**Requirement**
The required output is the stretch from the line containing "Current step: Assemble" through the line containing "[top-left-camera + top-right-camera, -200" in the records below, unaltered and with no pictures.

(Beginning of Data under study)

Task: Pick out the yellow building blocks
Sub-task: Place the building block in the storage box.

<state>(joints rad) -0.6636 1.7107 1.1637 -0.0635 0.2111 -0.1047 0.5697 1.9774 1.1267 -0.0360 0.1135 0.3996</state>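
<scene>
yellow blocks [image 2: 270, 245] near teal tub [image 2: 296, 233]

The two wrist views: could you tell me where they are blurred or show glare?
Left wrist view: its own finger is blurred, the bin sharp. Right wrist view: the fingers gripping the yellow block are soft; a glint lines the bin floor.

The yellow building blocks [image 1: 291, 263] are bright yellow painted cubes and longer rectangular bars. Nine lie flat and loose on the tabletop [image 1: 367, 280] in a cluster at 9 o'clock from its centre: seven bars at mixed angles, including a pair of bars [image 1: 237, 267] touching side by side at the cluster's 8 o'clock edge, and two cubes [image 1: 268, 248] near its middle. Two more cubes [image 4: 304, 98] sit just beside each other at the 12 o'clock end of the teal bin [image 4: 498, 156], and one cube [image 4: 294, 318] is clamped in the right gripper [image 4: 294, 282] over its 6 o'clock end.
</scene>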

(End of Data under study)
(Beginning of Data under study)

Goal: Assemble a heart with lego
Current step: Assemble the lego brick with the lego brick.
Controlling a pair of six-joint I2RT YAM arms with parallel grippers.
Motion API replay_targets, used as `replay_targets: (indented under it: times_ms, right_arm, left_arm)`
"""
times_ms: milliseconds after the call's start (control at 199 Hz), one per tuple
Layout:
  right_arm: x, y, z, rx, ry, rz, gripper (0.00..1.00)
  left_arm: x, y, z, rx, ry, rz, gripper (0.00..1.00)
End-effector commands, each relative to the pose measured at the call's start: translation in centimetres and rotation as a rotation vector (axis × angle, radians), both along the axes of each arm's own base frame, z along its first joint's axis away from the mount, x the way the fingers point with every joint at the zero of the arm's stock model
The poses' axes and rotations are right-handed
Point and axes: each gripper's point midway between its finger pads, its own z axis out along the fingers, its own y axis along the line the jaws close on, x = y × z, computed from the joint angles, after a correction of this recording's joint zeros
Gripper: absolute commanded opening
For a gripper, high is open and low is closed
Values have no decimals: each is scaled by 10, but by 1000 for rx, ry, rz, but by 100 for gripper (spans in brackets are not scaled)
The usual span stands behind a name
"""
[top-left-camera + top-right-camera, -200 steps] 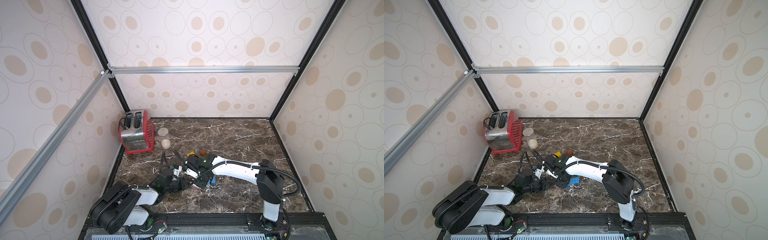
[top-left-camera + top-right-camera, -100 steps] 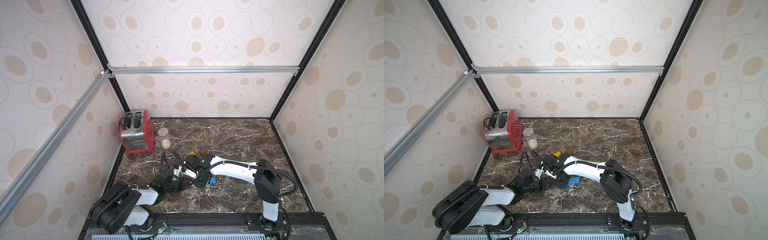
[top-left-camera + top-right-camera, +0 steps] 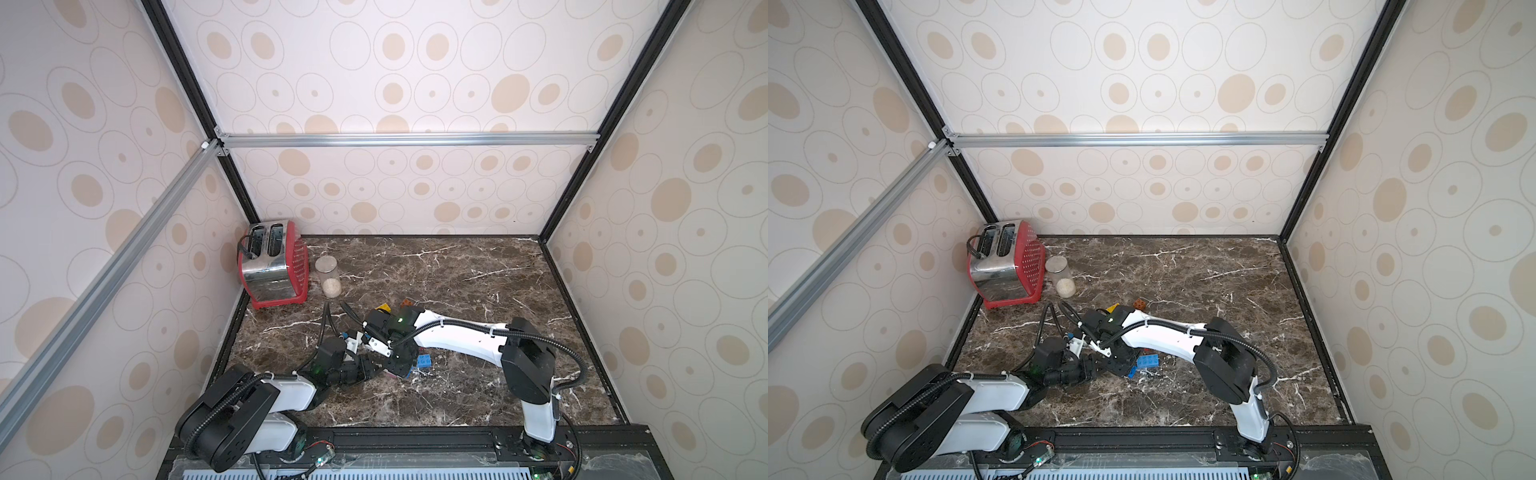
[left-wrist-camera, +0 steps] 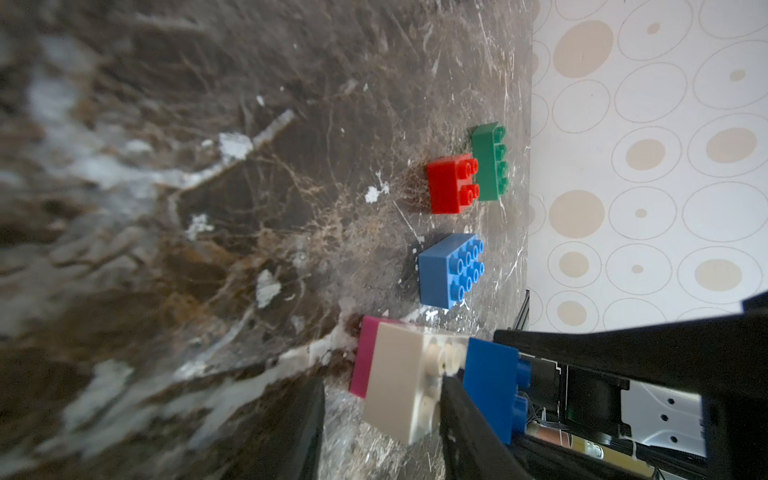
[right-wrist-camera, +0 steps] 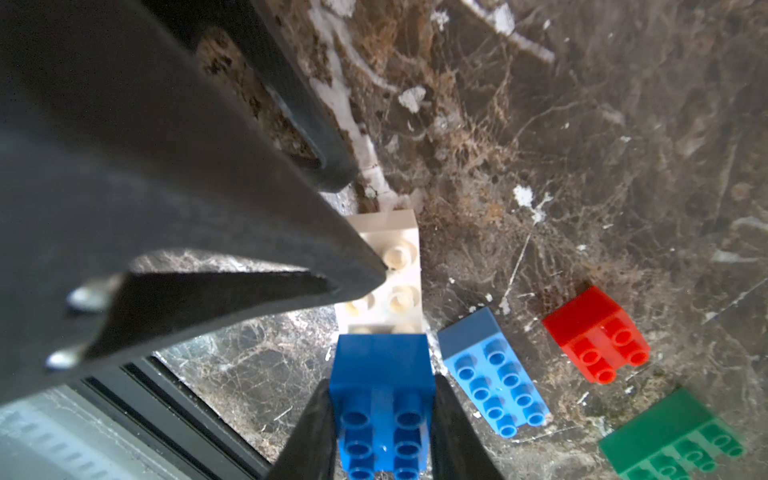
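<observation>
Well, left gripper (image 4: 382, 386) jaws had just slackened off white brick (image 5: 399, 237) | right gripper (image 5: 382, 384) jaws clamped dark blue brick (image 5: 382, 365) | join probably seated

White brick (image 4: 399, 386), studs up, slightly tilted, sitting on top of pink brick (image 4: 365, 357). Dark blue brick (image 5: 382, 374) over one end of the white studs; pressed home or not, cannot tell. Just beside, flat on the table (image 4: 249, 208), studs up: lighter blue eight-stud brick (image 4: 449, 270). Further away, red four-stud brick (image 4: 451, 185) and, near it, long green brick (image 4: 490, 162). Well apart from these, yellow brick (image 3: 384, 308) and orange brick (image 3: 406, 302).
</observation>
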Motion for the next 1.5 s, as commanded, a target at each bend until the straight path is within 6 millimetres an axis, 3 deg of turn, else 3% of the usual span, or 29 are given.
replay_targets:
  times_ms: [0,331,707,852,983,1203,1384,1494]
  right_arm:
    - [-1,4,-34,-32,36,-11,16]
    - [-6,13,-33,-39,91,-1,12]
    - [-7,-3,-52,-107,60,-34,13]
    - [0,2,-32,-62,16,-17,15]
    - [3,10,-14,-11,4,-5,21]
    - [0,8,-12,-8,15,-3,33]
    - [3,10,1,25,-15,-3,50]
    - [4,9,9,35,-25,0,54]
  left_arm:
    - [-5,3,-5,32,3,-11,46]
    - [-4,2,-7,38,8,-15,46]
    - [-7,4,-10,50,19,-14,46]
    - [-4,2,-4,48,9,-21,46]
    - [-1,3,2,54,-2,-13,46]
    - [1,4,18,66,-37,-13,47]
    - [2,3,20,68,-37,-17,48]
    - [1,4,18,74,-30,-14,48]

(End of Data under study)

**Answer to this exercise**
Current step: Assemble the lego brick with the lego brick.
Controlling a pair of six-joint I2RT YAM arms with parallel grippers.
Motion API replay_targets, used as `replay_targets: (indented under it: times_ms, right_arm, left_arm)`
"""
times_ms: milliseconds after the call's start (control at 199 Hz), one per tuple
Layout:
  right_arm: x, y, z, rx, ry, rz, gripper (0.00..1.00)
  left_arm: x, y, z, rx, ry, rz, gripper (0.00..1.00)
End-effector commands, each relative to the pose measured at the call's start: translation in centimetres and rotation as a rotation vector (axis × angle, radians), both along the axes of each arm's own base frame, z along its first joint's axis away from the mount, x the way the fingers point with every joint at the zero of the arm's stock model
The poses' axes and rotations are right-handed
Point and axes: each gripper's point midway between its finger pads, its own z axis out along the fingers, its own y axis along the line the jaws close on, x = y × z, computed from the joint angles, after a correction of this recording's joint zeros
Gripper: absolute commanded opening
For a gripper, high is open and low is closed
Values have no decimals: each is scaled by 10, but by 1000 for rx, ry, rz, but by 100 for gripper (spans in brackets are not scaled)
The usual span stands behind a name
"""
[top-left-camera + top-right-camera, -200 steps] 

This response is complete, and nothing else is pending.